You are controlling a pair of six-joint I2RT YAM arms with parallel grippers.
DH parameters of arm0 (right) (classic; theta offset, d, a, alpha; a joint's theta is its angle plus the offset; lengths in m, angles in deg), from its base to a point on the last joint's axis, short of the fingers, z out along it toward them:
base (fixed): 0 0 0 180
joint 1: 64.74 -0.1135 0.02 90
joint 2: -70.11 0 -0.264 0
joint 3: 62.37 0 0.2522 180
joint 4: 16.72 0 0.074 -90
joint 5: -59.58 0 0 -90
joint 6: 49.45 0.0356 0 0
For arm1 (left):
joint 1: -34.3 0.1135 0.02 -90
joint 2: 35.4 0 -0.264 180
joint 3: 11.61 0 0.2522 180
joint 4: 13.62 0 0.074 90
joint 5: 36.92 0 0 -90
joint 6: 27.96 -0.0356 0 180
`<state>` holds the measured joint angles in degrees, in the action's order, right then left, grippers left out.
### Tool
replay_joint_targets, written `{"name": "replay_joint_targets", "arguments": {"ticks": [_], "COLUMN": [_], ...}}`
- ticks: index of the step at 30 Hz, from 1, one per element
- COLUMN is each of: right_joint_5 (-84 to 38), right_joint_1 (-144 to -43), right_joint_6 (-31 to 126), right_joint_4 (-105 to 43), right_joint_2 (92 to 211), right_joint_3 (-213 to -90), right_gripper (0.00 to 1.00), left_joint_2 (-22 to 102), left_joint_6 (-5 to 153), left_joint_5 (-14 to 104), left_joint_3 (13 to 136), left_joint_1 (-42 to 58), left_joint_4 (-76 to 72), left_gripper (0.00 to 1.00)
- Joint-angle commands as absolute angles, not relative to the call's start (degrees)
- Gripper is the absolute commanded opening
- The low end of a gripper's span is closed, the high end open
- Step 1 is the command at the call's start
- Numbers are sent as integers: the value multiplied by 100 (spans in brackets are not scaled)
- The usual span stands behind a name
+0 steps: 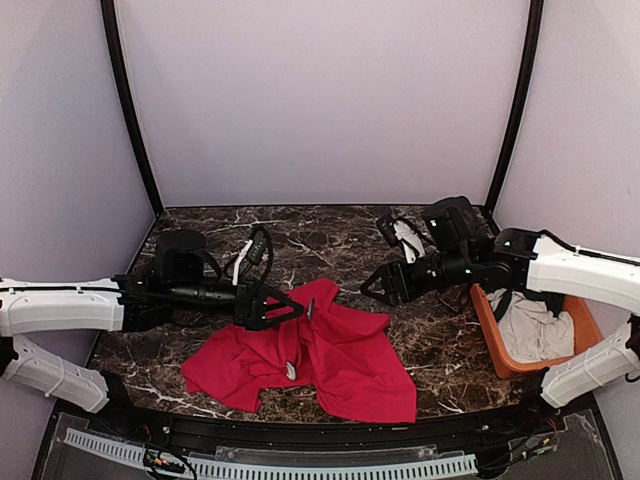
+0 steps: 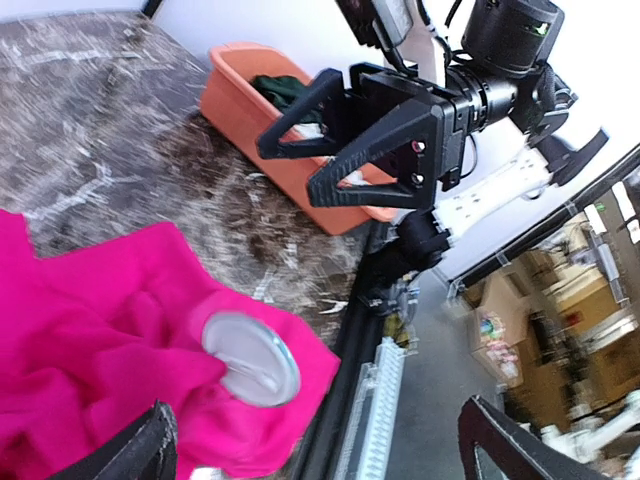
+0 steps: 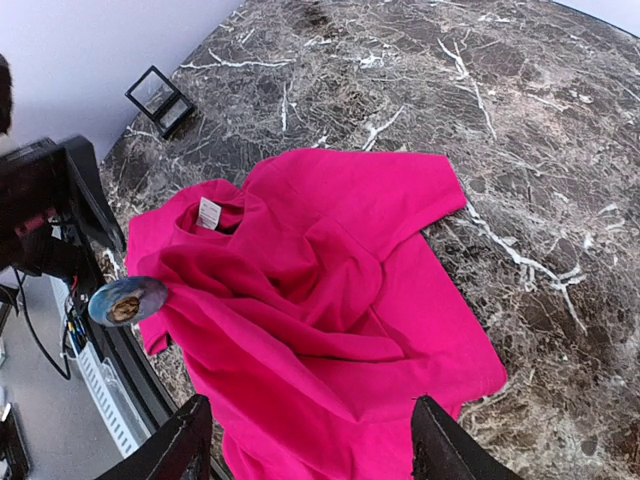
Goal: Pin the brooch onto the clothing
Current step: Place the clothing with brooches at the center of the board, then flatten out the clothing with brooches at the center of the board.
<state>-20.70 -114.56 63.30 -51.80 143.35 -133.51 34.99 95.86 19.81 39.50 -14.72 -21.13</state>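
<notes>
Brooch — a round silver disc — sits on a fold at the edge of the crumpled red T-shirt on the marble table, just off the left gripper, jaws spread wide and empty, while the right gripper hangs partly open, holding nothing.

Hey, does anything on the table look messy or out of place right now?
The bright red fabric T-shirt lies crumpled and folded over itself on the dark marble table, not spread flat. The round silver brooch sits at a bunched fold of it.
</notes>
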Motion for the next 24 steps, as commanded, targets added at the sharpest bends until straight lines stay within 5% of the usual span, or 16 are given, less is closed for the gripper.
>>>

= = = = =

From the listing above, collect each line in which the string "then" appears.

`<state>` holds the measured joint angles in degrees, in the action's order, right then left, grippers left out.
Current step: Place the clothing with brooches at the center of the board, then flatten out the clothing with brooches at the center of the board.

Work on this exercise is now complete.